Case Control Design: weighting

Daniel Allam

Join Date: Nov 2017

Posts: 13
#1

Case Control Design: weighting

03 Jun 2021, 04:17

Hey guys,

I'm conducting a study that analyses the antecedents of corporate divestitures based on a case control design. The sampling is done based on the dependent variable. Cases are firms that engaged in a divestiture over a certain period of time and controls are firms that did not. My sample was designed as such: for each case firm, a control firm was matched, leaving me with a ratio of case to control firms of 1:1.
I found studies that followed a similar approach and subsequently weighted the ratio of cases to control firms to minimise biases in the model parameters.
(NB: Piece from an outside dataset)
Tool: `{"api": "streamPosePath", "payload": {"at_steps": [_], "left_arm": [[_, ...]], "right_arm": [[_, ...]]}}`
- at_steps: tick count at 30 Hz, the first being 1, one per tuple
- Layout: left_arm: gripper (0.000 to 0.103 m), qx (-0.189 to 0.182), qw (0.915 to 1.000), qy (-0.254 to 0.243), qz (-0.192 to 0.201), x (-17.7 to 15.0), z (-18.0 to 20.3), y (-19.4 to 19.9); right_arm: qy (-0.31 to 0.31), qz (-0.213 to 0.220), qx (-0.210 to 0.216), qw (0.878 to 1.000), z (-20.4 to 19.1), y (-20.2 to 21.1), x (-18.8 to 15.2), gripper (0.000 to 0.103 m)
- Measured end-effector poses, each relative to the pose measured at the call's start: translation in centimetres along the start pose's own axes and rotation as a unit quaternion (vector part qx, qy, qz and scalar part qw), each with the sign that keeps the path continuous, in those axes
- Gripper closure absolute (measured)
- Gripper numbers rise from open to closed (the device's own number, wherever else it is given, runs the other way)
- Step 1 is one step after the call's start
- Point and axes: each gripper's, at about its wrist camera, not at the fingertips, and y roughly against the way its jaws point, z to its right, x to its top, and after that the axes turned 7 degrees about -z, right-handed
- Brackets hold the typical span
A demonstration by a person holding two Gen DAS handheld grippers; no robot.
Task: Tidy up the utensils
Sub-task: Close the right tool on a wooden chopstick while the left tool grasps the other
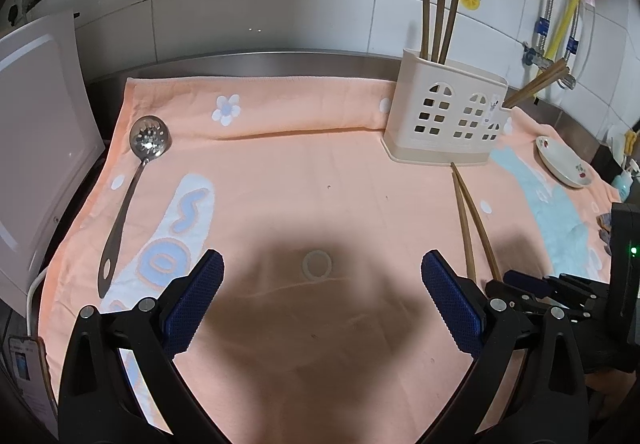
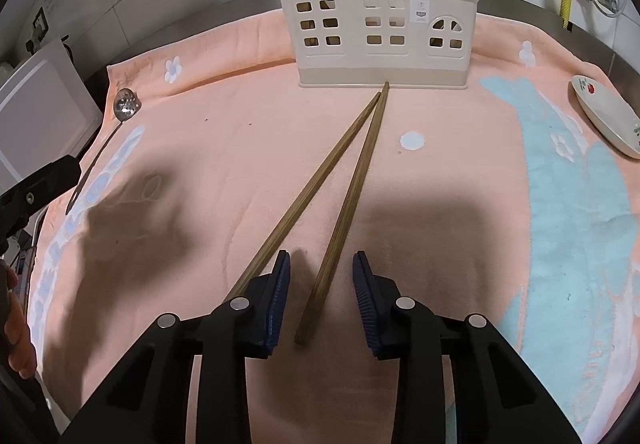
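While several chopsticks already stand in the holder, I see my right tool part-open, straddling one loose chopstick without gripping it — its mate and the slotted spoon remain on the towel; my left tool gapes empty.

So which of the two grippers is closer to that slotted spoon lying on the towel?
The left. The left gripper hovers open over the towel with the slotted spoon just to its left; the right gripper sits farther right, its fingers around one chopstick.

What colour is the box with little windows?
The utensil holder is cream, clearest in the right wrist view.
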Motion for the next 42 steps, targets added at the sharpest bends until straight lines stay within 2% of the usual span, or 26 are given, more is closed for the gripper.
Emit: {"api": "streamPosePath", "payload": {"at_steps": [13,32,39,42], "left_arm": [[0.005,-0.006,0.9999,-0.008,-0.007,-0.4,0.8,-0.3],[0.005,-0.018,0.9957,-0.073,-0.055,-2.0,5.8,-2.4],[0.005,-0.031,0.9929,-0.094,-0.066,-2.3,8.2,-3.4],[0.005,-0.049,0.9924,-0.09,-0.068,-2.4,8.7,-3.8]], "right_arm": [[0.012,0.005,-0.029,0.999,-0.2,-0.3,0.1,0.092],[-0.004,0.038,-0.006,0.999,2.4,2.3,-0.9,0.096],[-0.004,0.045,0.002,0.999,3.4,3.0,-1.2,0.096],[-0.007,0.047,0.006,0.999,3.8,3.3,-1.3,0.096]]}}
For example the initial sample ratio was 1:1 and they ended up with a ratio of 1:5 using the stata weight command.
I am a bit uncertain on which weight command to use and how to create a variable that incorporates the weight of e.g. 1:5.

I would really appreciate your support.

Thank you very much

Daniel
Tags: None
Mike Lacy

Join Date: Apr 2014

Posts: 2416
#2

03 Jun 2021, 08:35

Your description of weighting in a case-control study doesn't sound to me like anything I've heard of, which might be either the description *or* my ignorance. Citing one such article might be helpful here.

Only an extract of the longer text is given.